The traditional LTE is applied to the licensed frequency band and possesses absolute use rights to the working frequency band. Deploying 5 GHz usage of LTE-U in the mature LTE network means that the downlink unlicensed public frequency band channel will be exclusively occupied. Therefore, there is widespread controversy in the industry for the coexistence of LTE-U and WIFI 5 GHz channels on unlicensed bands. From the perspective of the role of the WIFI terminal, the interference can be divided into following two interferences.
One is external interference, and the terminal acts as a WIFI STA. The quality of WIFI is faced with external interference problems. The WIFI channel access protocol adopts the competition mode, carrier-aware multiple access and collision avoidance channel access (CSMA/CA), and the network node (Access Point or terminal) must listen to whether the channel is idle, and then decide whether to occupy and transmit the signal LBT (Listen Before Talk) before using a certain channel for transmission; if the channel is occupied, the corresponding program starts after delaying a random period of time to avoid the conflict. When the LTE-U occupies a 5 GHz unlicensed band channel, the WIFI STA may be in a listening status for a long time, and eventually the WIFI access of the terminal user fails.
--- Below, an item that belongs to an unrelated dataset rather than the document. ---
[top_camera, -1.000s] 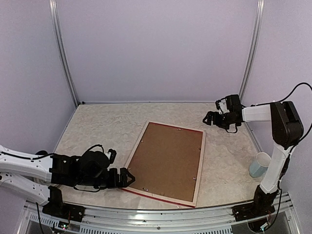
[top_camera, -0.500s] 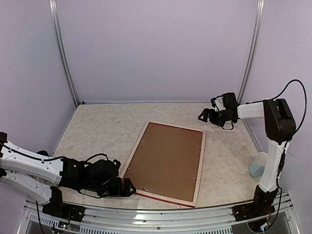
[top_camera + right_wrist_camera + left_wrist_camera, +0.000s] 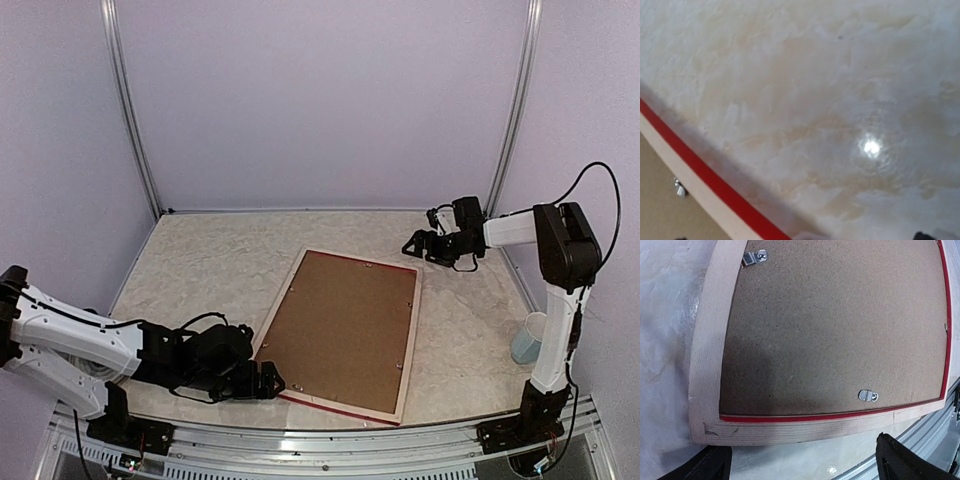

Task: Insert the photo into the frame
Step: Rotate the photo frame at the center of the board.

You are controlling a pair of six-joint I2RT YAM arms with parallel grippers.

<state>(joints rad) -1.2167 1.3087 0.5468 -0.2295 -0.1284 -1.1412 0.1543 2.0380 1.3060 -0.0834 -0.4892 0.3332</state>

Therefore, the 3GPP organization proposed the LBT support for LTE-U in the LTE R13 standard, i.e. LAA (License Assisted Access); Qualcomm proposed the use of Carrier Sense Adaptive Transmission (CSAT) technology, which enables more efficient allocation of frequency usage in the presence of multiple users coexisting in the network.
The other is self-interference. The terminal is employed as the WIFI AP/P2P, when the WIFI signal transmitter works at 5 GHz, the LTE-U receiving antenna will receive a large co-channel interference, which is called self-interference. From the results of the laboratory OOBE test data, when the two work at the same frequency, the LTE-U receiving signal will be affected about 10 dBm. If the center frequencies of the two overlap, the LTE-U receiving signal has a greater impact. Then, it will directly reflect that the rate at which the terminal accesses the network is greatly reduced; the quality of the provided WIFI AP/P2P (depending on the operator's data capability) will also be reduced, resulting in significant inconvenience.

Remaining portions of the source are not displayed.